Bei der Bundestagswahl wurde an der Stelle ein Deckel eingezogen, der für Empörung sorgte. Denn mancher Wahlkreisgewinner wie der CDU-Kreisvorsitzende Max Mörseburg kam nicht in den Bundestag, weil der Anteil der Zweitstimmen zu niedrig war. Versuche der FDP, eine Deckelung auch in Baden-Württemberg einzuziehen, scheiterten bislang. Die Spitzenkandidaten von CDU und Grünen haben aber versprochen, sich das Thema nach der Wahl noch einmal anzuschauen.

Wer kämpft um Direktmandate?

Eine große Frage wird sein, wie viele Parteien Direktmandate erringen. 2021 gingen 58 Direktmandate an die Grünen. Die CDU erhofft sich nun einen deutlich größeren Anteil. Der Politikwissenschaftler Uwe Wagschal von der Uni Freiburg hat auf Basis der jüngsten Umfragen errechnet, dass die CDU 33 Wahlkreise klar gewinnen könnte, während sie in 20 weiteren Wahlkreisen knapp vorne liegt. Die Grünen liegen demnach in 14 und die AfD in drei Wahlkreisen vorn. In manchen Wahlkreisen sieht er ein enges Rennen zwischen CDU, Grünen und AfD. Dort liegen die drei Parteien nach seiner Simulation weniger als vier Prozentpunkte auseinander – etwa in Reutlingen, Singen oder Waldshut. Sein Fazit: Je ausgeglichener die Direktmandate zwischen CDU, Grünen und AfD verteilt sind, desto geringer fällt der Überhang aus.

Unklar ist noch, wie sich das Stimmensplitting auswirken wird. Traditionell, so Wagschal, splitten linke Wählerinnen und Wähler gern. Das könnte Folgen für die Grünen haben, wenn ihnen die Erststimme, aber nicht die Zweitstimme gegeben wird. „So könnte sich das neue Wahlsystem mit der Splittingmöglichkeit für die Grünen als vorgezogenes politisches Osterei erweisen, das sie sich selbst ins Nest gelegt haben“, urteilt der Politikwissenschaftler.

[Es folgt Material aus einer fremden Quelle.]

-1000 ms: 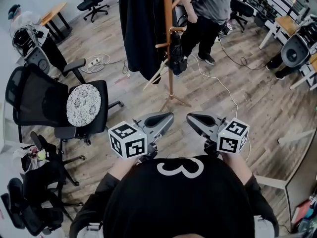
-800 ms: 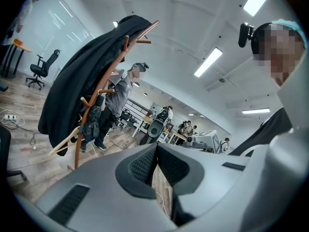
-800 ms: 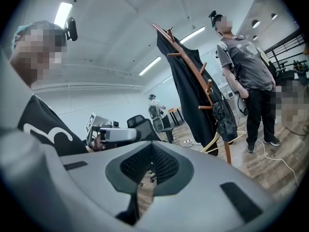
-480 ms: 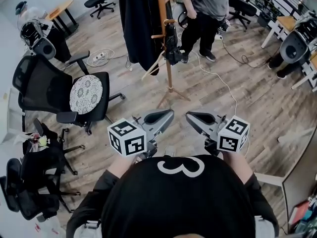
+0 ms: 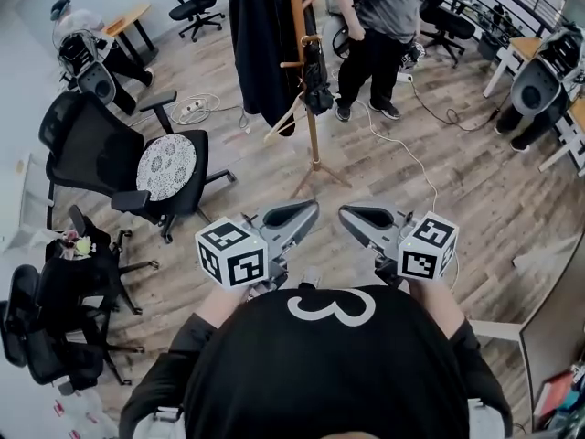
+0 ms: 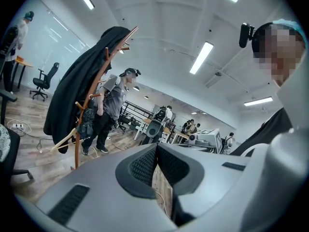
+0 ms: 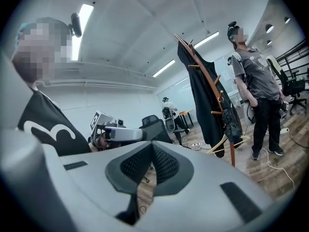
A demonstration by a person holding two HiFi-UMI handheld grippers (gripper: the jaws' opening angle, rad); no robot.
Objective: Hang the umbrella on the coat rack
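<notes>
**Umbrella on the rack, both tools shut and empty**

The dark folded umbrella (image 5: 316, 88) hung from a short peg on the right side of the coat rack (image 5: 311, 131), close against the wooden pole and clear of the floor. On the rack's left side hung a long black coat (image 5: 260, 44). A pale wooden hanger (image 5: 283, 124) jutted out low and to the left from under the coat's hem. The rack's splayed feet stood on the wood floor (image 5: 475, 190).

Just right of the rack, on its far side, a person (image 5: 375, 26) stood near the umbrella, leaving only a narrow gap on that side. A white cable (image 5: 411, 158) trailed across the floor from there toward the near right.

Between the rack's feet and the tools lay an open strip of bare floor. To the left of that strip a black office chair (image 5: 169, 165) with a patterned seat cushion stood well apart from the rack.

The left tool (image 5: 311, 211) and the right tool (image 5: 345, 213) were side by side at the near edge, pointing toward the rack and well short of it. Each had its jaws closed tip to tip with nothing between them.
</notes>
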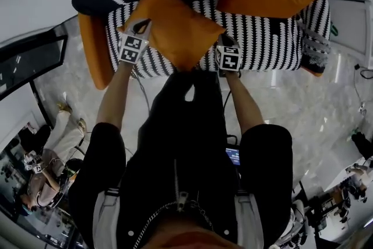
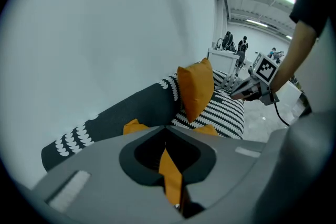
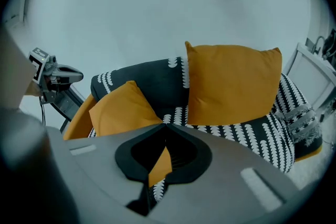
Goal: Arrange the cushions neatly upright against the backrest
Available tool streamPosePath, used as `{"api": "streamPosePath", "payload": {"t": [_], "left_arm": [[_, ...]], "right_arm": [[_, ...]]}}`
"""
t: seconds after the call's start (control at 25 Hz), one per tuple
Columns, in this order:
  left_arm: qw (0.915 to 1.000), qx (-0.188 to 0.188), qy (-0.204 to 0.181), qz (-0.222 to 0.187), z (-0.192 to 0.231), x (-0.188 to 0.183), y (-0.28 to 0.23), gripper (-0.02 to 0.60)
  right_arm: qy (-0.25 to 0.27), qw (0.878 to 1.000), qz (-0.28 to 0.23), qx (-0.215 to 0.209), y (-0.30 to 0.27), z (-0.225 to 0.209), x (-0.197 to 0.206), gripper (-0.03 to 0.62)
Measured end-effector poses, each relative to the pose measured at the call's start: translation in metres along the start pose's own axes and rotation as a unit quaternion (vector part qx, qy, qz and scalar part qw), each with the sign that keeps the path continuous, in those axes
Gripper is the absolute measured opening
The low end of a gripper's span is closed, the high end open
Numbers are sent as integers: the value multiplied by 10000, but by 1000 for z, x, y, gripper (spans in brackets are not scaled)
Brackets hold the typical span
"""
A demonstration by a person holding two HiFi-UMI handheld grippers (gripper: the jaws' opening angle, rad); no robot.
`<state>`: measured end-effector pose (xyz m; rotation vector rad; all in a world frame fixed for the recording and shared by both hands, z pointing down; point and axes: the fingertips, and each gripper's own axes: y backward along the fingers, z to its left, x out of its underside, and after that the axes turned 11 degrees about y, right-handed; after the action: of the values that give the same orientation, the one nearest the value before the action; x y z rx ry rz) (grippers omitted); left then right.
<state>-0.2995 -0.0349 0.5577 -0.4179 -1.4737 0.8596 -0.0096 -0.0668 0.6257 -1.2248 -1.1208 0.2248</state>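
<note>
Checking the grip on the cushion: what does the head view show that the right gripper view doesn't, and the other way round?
Head view only: the person's torso and the marker cube on the right gripper. Right gripper view only: that gripper's jaws shut on a fold of the held cushion. Both: the held cushion, the second cushion upright against the backrest of the striped sofa, and the left gripper.
</note>
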Motion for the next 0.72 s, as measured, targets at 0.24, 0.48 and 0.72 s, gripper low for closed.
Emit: {"api": "streamPosePath", "payload": {"t": [0.24, 0.48, 0.72], "left_arm": [[9998, 21, 76, 181, 23, 28, -11, 11], [9991, 139, -221, 340, 42, 31, -42, 32], [9980, -175, -323, 520, 78, 23, -102, 69]], "right_arm": [[87, 9998, 168, -105, -30, 26, 8, 5], [-837, 9957, 176, 370, -61, 11, 33, 5], [-1551, 9834, 318, 883, -91, -26, 59, 5]]}}
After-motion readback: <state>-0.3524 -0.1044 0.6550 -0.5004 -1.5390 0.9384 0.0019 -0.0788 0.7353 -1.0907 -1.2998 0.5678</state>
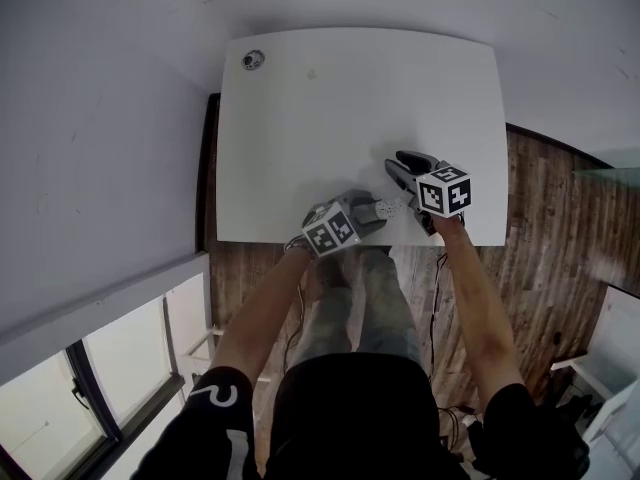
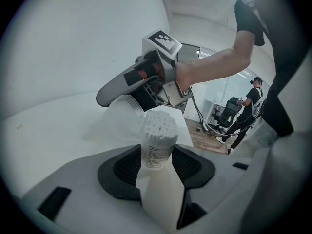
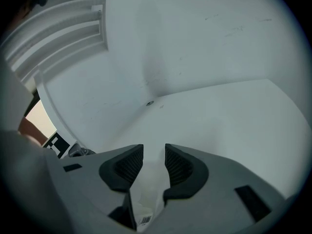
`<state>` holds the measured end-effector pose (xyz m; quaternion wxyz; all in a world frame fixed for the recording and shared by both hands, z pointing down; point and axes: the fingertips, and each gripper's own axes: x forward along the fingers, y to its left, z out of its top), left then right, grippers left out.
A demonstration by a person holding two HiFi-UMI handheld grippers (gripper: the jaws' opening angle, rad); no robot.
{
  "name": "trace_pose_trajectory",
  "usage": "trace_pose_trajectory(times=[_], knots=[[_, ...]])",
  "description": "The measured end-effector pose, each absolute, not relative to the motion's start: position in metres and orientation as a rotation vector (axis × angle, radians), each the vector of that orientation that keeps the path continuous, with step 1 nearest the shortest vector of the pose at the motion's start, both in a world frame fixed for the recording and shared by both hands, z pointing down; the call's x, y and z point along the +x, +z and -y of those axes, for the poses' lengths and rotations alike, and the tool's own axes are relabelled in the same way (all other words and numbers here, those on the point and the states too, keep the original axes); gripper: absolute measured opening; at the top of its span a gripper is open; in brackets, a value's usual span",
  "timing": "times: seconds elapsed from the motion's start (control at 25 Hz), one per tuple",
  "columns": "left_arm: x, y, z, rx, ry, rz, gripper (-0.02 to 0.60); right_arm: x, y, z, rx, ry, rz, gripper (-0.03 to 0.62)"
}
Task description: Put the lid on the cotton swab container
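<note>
Swabs (image 2: pixel 160 123) show uncovered atop the cotton swab container (image 2: pixel 157 150), pinched in the left gripper (image 2: pixel 158 164) at the table (image 1: pixel 330 98) edge; right gripper (image 3: pixel 148 161) gapes, pads pressing nothing; capping seemingly remains.

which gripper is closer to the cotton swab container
Left. The left gripper has the cotton swab container clamped between its jaws. The right gripper is close beside the container, with its jaws apart and not gripping it.
</note>
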<state>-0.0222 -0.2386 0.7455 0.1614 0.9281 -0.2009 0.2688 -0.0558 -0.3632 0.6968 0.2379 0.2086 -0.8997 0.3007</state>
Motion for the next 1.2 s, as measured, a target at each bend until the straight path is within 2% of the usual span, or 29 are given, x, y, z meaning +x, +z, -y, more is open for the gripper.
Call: trace_pose_trajectory(times=[1.2], knots=[[-0.02, 0.744, 0.236, 2.641, 0.781, 0.581, 0.214, -0.025, 0.661, 0.315, 0.602, 0.896, 2.58, 0.129]])
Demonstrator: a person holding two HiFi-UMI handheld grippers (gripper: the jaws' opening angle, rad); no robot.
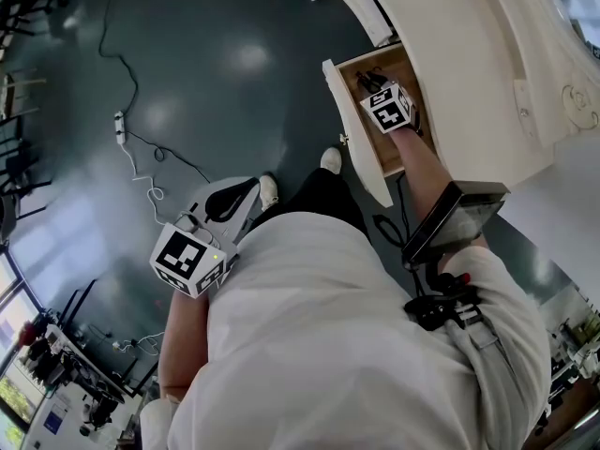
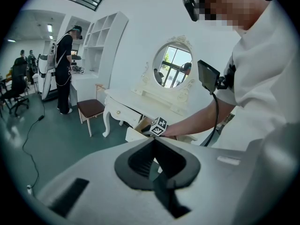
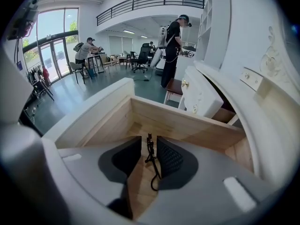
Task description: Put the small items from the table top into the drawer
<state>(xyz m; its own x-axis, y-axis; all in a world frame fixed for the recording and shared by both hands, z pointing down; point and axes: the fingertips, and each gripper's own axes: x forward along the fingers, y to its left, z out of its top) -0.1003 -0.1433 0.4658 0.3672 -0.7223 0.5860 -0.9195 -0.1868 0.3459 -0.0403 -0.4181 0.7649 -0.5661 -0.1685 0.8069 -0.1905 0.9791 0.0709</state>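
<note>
My right gripper point(image 1: 372, 82) reaches down into the open wooden drawer point(image 1: 357, 148) of the white dressing table point(image 1: 469, 54). In the right gripper view its jaws point(image 3: 149, 142) stand open over the drawer's wooden floor. A thin black wiry item point(image 3: 151, 162) lies between them, close to the right pad, and neither pad presses on it. The drawer's back wall point(image 3: 187, 123) stands just ahead. My left gripper point(image 1: 246, 189) hangs low at my left side over the floor, away from the table. Its jaws point(image 2: 153, 140) are shut with nothing in them.
A second white drawer point(image 3: 201, 97) stands pulled out further along the table. A power strip with a cable point(image 1: 120, 125) lies on the dark floor. A brown-seated stool point(image 2: 91, 108) stands by the table, and an oval mirror point(image 2: 172, 65) sits on it. People stand in the background.
</note>
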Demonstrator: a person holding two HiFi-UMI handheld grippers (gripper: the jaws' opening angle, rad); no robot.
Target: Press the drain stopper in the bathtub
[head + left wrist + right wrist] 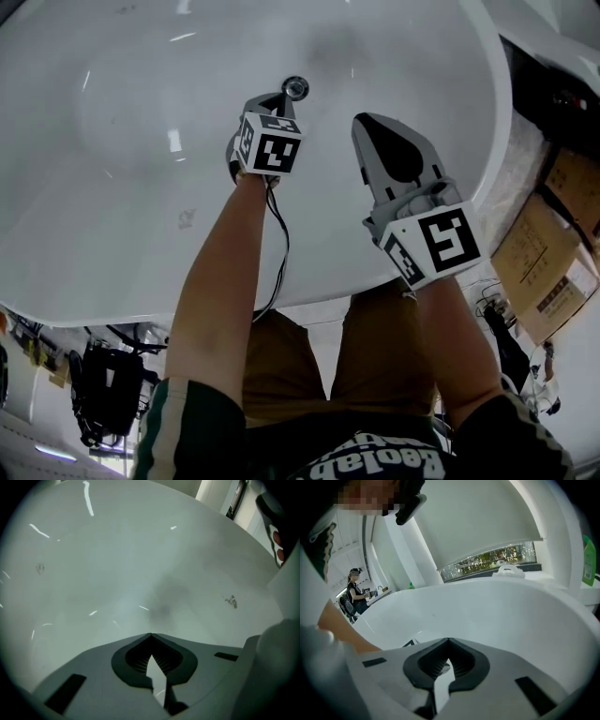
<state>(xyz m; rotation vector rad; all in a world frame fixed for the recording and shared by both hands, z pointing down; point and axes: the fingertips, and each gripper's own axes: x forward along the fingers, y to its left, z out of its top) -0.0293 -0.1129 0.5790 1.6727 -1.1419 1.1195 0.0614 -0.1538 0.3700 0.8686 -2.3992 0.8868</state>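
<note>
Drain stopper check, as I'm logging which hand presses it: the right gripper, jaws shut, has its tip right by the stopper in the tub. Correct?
No: it is the left gripper, jaws shut, whose tip is right by the drain stopper in the bathtub, as the head view shows. The right gripper is off to one side.

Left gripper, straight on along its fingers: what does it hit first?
Likely the bathtub floor: past the closed left gripper, its own view shows only bare white surface. The head view puts the drain stopper just beyond its tips, so it may land on or beside that; depth unclear.
</note>
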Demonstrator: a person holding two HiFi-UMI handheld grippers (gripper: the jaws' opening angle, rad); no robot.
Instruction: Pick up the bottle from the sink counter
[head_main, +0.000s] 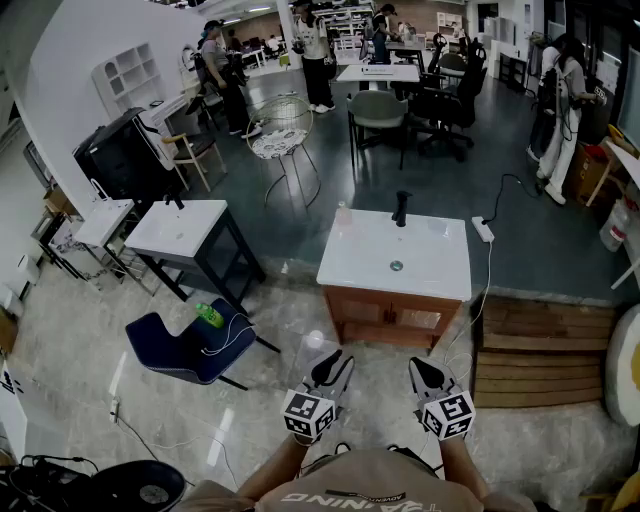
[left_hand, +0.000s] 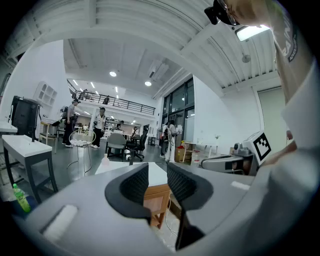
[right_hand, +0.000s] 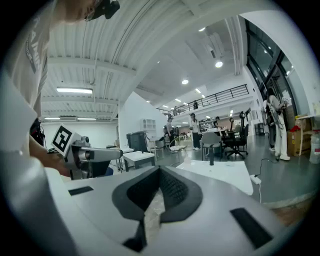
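Head view: one clear bottle (head_main: 344, 213) on one sink counter (head_main: 432, 262).

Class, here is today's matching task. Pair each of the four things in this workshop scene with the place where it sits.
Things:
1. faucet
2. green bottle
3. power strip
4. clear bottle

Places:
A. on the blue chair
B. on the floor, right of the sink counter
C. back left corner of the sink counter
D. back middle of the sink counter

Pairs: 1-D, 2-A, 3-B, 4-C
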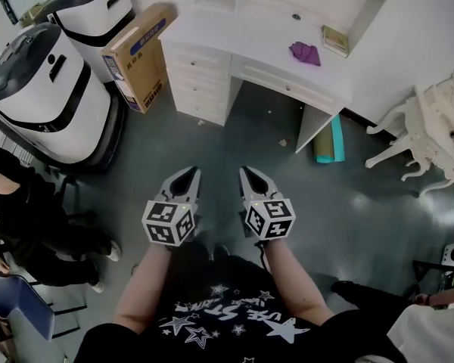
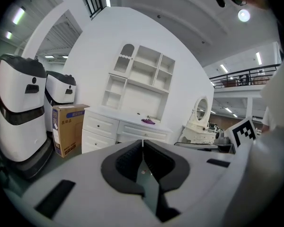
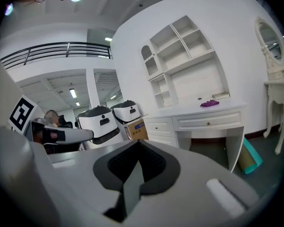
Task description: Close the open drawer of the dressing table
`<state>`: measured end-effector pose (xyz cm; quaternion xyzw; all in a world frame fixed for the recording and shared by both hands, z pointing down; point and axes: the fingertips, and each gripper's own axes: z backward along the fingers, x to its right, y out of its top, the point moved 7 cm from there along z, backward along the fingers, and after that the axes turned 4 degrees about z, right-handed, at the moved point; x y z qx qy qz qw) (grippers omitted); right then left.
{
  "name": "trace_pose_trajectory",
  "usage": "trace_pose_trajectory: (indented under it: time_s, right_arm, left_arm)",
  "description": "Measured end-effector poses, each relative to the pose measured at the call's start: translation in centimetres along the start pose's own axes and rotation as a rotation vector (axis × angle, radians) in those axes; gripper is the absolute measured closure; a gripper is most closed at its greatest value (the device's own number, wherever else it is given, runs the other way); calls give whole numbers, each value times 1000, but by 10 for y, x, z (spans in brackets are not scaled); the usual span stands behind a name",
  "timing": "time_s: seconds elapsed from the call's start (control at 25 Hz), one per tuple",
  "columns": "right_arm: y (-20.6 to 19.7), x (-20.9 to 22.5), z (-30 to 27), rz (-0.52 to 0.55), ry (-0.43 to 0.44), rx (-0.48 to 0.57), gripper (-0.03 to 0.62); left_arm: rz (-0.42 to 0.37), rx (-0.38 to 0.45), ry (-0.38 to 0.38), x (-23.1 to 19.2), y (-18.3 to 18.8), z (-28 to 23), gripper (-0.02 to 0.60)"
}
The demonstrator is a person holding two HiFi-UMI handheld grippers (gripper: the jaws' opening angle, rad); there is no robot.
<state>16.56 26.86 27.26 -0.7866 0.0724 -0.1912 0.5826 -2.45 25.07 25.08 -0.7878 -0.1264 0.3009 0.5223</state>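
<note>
Left gripper (image 1: 191,172) and right gripper (image 1: 245,172) are held side by side above the floor, both with jaws closed together and nothing between them. The white dressing table (image 1: 234,29) stands well ahead, its centre drawer (image 1: 284,84) appearing flush with the frame.

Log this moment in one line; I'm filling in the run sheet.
left hand-held gripper: shut, empty | right hand-held gripper: shut, empty | dressing table: ahead, untouched
</note>
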Motion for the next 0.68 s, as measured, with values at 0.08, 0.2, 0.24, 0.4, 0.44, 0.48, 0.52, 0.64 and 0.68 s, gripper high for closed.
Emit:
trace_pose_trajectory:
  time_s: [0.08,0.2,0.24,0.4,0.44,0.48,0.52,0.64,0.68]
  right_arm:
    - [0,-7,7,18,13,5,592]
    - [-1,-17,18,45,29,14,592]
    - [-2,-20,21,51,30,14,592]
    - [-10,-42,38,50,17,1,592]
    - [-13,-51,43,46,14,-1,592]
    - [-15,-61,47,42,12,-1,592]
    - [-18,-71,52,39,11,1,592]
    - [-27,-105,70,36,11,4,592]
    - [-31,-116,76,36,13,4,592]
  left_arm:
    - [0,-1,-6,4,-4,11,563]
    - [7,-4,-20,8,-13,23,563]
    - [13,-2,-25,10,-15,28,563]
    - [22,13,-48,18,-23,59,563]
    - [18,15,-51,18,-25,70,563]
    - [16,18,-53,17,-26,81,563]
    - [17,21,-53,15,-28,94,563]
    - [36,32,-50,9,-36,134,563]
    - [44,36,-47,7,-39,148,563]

  Wer kann gewählt werden?

Mit dem Schwerpunkt auf den Landeslisten verschieben sich auch die Gewichte bei der Aufstellung der Kandidaten. Denn während Direktkandidaten sich vor allem durch Engagement vor Ort hervortun müssen, werden die Landeslisten stärker durch Parteiapparate gesteuert, wie der Freiburger Politikwissenschaftler Uwe Wagschal moniert. „Unter den Top-10-Listenplätzen sind acht württembergische Wahlkreise, davon sechs aus dem Großraum Stuttgart, darunter alle vier Stuttgarter. Auf Platz sieben kommt die erste badische Kandidatin“, stellt er fest. Bei der CDU ist der Anteil zwischen Baden und Württemberg auf den ersten zehn Plätzen zwar etwas ausgeglichener, allerdings finden sich auf den vorderen Plätzen ebenfalls vor allem Minister und Staatssekretäre.

Wer darf dieses Mal wählen?

Zum ersten Mal dürften 16- und 17-Jährige ihre Stimme abgeben. Welchen Einfluss diese Wählergruppe haben wird, die immerhin 8,4 Prozent der 7,7 Millionen Wahlberechtigten ausmacht, ist schwer vorherzusagen. Bei der Bundestagswahl vor einem Jahr hatte die Linke in der Gruppe der 18- bis 24-Jährigen den größten Stimmanteil, gefolgt von der AfD. Vor fünf Jahren stand die FDP bei den Jungen besonders hoch im Kurs.